Obamacare is based on a Republican plan that Republicans are now turning their backs on because it got passed by Democrats. Huge concessions were made to conservatives in its drafting, but yielded not one Republican vote for it.
Progressives and many others want real reform, with a comprehensive benefit package and graduated tax financing to replace all out of pocket spending and eliminate the ever-inflating for-profit private insurer premiums.
A single-payer expanded and enriched Medicare for all would save more than enough money in administrative costs and negotiated pricing — not price-fixing but good, old-fashioned competition) — to pay for subsiding lower income groups, eliminating co-pays, and improving health quality without raising the cost for all but the wealthiest.

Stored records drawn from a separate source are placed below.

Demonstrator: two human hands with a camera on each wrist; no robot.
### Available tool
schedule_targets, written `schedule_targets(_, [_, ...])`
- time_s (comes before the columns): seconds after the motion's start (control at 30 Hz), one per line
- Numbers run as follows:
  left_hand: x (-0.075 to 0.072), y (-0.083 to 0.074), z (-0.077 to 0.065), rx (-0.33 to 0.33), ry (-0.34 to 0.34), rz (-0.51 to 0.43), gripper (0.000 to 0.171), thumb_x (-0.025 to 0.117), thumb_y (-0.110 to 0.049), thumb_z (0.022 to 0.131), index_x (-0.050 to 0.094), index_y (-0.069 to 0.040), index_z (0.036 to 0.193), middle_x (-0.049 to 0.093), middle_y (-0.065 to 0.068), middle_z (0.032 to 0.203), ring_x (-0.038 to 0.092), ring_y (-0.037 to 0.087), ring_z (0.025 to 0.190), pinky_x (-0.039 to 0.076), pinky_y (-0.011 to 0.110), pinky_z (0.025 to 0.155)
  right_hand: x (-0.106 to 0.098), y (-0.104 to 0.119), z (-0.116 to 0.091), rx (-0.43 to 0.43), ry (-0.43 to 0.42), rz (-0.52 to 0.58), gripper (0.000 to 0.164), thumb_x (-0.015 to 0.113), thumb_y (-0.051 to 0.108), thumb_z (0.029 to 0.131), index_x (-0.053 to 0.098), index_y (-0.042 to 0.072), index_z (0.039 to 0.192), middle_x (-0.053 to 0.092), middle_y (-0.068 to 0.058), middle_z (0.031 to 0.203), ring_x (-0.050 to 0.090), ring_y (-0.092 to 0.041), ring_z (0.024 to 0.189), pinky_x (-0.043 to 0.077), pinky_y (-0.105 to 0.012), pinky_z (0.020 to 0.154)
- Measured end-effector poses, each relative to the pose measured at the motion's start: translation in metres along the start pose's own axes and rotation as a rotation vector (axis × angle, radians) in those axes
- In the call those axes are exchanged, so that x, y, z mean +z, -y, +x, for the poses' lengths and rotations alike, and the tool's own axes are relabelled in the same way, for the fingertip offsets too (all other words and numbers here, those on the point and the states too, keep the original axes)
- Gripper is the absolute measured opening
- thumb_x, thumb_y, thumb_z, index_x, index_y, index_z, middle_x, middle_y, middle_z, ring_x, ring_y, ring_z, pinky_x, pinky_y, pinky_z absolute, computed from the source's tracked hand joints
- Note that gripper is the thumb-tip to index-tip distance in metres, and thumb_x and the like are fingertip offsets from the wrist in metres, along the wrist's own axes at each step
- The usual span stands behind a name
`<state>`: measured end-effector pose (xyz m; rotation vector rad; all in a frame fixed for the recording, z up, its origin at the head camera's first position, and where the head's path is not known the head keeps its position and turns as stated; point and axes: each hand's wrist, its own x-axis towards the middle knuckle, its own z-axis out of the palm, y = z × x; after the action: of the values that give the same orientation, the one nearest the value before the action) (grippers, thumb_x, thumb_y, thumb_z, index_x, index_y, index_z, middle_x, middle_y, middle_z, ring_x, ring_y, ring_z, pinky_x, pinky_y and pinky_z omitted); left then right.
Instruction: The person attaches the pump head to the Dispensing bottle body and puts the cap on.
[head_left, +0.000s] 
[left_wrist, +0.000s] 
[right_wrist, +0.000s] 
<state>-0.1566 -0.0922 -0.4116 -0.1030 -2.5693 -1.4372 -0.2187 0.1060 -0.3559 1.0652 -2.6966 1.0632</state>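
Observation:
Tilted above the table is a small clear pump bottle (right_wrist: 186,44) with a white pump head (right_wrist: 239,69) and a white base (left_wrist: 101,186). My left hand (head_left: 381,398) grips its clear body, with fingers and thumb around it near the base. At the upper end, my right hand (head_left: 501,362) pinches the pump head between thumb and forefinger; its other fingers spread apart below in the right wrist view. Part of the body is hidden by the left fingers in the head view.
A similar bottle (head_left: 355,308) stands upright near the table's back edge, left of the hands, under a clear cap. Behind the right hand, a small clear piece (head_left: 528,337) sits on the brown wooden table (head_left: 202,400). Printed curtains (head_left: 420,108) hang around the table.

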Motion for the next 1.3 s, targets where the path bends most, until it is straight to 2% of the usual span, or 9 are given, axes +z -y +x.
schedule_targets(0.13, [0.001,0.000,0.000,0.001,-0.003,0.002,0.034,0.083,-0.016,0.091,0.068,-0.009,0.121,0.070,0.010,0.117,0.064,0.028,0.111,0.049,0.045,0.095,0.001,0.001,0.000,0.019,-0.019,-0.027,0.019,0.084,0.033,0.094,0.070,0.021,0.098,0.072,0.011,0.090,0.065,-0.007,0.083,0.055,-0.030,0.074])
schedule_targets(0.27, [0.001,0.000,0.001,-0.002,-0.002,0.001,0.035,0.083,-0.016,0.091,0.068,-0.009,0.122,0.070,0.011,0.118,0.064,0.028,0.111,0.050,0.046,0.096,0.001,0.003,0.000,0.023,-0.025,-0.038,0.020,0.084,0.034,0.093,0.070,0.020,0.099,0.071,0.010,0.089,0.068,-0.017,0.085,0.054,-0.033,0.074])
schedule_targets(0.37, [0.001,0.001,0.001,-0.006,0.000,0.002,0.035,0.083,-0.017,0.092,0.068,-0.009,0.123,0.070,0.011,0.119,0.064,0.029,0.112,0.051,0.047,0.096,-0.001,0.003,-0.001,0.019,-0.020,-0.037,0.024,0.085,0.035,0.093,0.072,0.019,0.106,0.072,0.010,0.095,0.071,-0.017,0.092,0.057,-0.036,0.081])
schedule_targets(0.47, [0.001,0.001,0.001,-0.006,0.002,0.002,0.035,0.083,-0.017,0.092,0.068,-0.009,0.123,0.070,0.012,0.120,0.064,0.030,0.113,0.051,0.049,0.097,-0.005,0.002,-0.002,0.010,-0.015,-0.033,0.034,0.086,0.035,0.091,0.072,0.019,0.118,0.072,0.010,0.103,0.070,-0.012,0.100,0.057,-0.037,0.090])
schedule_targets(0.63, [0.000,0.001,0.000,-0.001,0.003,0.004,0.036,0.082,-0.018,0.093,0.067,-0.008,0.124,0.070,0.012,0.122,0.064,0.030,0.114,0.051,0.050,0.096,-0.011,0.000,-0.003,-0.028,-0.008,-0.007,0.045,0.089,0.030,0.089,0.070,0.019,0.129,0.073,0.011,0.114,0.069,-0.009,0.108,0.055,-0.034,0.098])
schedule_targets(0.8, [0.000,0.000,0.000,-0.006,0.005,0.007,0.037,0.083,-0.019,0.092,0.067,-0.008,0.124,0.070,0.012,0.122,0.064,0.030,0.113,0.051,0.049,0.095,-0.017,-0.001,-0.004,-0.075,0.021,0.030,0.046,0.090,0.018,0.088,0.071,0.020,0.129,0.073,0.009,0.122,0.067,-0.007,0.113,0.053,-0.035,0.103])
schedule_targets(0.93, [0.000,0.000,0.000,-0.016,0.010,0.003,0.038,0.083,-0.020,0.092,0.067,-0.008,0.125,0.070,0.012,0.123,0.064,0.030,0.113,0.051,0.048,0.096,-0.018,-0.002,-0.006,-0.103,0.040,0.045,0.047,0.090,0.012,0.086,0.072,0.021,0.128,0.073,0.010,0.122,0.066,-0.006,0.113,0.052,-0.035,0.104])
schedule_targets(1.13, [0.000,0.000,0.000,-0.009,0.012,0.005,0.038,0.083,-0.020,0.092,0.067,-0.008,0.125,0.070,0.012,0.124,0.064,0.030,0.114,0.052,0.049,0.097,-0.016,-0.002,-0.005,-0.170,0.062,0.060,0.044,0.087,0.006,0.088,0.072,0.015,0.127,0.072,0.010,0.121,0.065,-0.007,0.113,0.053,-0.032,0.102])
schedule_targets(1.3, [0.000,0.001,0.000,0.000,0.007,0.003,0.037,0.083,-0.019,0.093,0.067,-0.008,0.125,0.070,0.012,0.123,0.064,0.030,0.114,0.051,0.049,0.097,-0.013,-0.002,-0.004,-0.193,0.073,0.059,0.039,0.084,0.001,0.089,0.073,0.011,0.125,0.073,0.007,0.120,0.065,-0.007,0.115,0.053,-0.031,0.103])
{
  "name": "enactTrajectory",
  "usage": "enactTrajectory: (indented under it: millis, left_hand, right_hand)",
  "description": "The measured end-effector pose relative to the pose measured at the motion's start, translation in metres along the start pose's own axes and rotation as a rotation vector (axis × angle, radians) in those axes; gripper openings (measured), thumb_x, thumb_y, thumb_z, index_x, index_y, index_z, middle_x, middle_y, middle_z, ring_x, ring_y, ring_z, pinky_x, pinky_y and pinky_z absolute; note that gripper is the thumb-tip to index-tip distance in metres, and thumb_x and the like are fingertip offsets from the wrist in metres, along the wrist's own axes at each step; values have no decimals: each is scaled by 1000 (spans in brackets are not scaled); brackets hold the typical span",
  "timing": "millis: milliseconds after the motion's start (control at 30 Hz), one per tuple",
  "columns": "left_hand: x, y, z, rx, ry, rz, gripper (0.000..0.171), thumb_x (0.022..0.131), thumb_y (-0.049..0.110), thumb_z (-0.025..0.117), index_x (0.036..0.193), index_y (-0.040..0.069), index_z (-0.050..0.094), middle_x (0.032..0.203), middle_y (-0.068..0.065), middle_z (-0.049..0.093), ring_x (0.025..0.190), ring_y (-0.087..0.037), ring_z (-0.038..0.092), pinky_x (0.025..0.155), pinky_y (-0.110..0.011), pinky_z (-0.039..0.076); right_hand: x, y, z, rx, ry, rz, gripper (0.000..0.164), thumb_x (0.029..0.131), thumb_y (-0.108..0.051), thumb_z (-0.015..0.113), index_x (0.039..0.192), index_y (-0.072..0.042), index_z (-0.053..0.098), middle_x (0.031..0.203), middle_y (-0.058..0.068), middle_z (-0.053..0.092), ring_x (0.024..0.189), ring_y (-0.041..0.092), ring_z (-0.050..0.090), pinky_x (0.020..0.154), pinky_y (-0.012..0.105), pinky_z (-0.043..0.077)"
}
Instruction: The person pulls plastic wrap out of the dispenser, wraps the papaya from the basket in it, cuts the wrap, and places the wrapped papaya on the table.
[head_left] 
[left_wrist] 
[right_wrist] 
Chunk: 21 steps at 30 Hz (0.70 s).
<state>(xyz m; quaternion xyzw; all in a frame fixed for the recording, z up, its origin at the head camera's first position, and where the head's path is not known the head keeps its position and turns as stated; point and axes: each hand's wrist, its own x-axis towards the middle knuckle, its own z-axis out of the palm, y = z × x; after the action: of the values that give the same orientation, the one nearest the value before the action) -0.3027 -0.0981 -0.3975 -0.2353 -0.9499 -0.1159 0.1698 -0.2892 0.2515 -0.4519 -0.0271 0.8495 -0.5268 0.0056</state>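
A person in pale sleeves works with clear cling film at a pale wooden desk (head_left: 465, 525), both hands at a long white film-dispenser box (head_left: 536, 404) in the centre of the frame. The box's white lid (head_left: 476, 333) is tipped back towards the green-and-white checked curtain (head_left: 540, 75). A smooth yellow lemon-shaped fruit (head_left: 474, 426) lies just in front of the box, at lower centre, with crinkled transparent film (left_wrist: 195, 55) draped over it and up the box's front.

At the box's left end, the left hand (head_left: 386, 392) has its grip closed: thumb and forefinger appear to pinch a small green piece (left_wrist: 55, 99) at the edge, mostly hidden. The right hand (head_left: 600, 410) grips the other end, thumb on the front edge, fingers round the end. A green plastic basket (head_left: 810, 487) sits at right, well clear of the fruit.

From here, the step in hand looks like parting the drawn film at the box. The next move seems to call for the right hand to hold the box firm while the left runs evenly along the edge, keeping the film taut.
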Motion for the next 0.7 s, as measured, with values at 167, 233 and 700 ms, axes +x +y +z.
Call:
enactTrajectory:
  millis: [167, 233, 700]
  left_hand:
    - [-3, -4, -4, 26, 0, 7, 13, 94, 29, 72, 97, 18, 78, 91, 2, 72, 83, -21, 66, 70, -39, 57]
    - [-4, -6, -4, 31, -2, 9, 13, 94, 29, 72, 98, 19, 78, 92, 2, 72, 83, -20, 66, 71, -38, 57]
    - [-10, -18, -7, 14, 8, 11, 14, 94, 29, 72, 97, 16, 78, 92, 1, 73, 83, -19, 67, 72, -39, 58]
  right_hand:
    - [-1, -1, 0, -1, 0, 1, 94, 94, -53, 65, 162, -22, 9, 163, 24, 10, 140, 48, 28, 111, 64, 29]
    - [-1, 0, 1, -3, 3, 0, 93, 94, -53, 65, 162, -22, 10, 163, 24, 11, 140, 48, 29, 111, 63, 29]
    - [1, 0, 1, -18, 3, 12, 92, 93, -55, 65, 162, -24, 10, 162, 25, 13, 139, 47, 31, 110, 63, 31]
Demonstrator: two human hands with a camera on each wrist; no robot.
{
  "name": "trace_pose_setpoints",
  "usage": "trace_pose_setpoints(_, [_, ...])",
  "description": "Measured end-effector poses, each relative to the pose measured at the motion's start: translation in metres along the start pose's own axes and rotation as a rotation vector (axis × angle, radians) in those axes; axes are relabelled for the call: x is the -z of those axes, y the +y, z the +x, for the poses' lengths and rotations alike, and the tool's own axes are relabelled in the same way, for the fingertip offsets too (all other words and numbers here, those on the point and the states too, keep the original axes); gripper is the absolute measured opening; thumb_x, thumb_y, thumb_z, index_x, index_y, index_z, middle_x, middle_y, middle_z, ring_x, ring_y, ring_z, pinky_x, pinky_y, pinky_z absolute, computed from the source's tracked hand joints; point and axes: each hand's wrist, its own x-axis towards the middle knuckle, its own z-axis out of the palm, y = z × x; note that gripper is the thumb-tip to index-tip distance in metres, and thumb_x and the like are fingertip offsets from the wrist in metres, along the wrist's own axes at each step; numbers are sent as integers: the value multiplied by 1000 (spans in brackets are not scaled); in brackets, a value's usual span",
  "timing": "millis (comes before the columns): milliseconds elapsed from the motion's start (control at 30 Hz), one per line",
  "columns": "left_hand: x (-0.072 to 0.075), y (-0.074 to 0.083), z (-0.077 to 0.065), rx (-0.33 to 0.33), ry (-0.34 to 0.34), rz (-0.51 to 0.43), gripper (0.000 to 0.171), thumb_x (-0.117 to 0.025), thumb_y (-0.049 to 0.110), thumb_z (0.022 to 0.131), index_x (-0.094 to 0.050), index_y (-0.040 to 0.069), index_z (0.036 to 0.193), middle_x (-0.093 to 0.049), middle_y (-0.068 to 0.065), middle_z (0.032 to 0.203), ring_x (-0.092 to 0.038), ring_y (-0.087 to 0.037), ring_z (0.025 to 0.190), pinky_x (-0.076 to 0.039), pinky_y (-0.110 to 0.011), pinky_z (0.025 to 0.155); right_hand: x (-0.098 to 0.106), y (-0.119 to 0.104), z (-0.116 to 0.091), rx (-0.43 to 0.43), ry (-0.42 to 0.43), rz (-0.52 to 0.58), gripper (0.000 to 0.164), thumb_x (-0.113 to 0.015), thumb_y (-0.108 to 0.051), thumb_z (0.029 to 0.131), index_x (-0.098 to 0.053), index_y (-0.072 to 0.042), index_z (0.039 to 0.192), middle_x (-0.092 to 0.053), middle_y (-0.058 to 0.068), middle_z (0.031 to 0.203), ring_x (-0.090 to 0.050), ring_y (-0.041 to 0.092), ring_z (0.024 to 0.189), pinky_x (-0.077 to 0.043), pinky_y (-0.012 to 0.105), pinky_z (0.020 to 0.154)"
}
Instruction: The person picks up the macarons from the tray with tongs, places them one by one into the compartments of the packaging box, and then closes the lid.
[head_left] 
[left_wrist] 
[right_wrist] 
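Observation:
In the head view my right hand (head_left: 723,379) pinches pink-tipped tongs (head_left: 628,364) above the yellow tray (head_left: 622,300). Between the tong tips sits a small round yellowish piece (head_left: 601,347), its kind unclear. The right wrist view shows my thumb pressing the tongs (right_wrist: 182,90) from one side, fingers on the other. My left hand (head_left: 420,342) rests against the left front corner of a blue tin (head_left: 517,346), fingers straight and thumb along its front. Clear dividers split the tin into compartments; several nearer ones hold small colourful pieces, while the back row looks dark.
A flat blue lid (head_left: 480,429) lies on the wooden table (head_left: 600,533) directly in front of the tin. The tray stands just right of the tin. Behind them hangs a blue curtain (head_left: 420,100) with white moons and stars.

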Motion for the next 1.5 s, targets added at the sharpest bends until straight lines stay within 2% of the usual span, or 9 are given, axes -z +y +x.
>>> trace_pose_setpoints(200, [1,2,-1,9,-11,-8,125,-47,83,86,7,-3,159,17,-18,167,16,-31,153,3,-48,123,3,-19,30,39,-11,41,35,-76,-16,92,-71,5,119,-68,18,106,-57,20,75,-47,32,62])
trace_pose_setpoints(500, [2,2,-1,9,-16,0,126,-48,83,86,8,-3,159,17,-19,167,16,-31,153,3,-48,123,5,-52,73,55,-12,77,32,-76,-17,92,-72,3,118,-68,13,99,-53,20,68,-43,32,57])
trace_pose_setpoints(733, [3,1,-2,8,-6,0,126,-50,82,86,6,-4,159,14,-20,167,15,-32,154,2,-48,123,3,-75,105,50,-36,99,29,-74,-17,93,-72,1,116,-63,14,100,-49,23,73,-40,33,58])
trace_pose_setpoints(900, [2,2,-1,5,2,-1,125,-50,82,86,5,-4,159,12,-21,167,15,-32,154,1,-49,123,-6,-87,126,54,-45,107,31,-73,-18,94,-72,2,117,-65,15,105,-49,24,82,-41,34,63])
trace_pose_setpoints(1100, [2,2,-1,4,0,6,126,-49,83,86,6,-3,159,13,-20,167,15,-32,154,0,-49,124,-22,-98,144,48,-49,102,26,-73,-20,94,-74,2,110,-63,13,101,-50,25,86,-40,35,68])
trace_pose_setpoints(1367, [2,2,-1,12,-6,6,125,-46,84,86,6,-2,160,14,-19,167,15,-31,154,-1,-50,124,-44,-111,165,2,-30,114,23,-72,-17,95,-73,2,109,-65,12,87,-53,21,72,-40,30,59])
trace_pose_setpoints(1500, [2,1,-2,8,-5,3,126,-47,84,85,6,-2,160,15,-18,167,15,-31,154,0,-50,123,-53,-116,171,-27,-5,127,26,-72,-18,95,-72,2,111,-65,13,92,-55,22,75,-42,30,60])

Many businesses, although perhaps not telegraphing support, would also like a single-payer system, relieving them of the headache of health benefit management and making it easier to use part-time workers.
I disagree with those conservatives and Tea Party activists whose opposition is based on the “yoyo” principal — you’re on your own — and single-minded hatred of everything Obama does.
Obamacare is flawed but should not be repealed. If it is too expensive, that is because it tinkers around the edges of the real problem: our for-profit health non-system.
Keep Obamacare. Vote out obstructionists. Pass single-payer.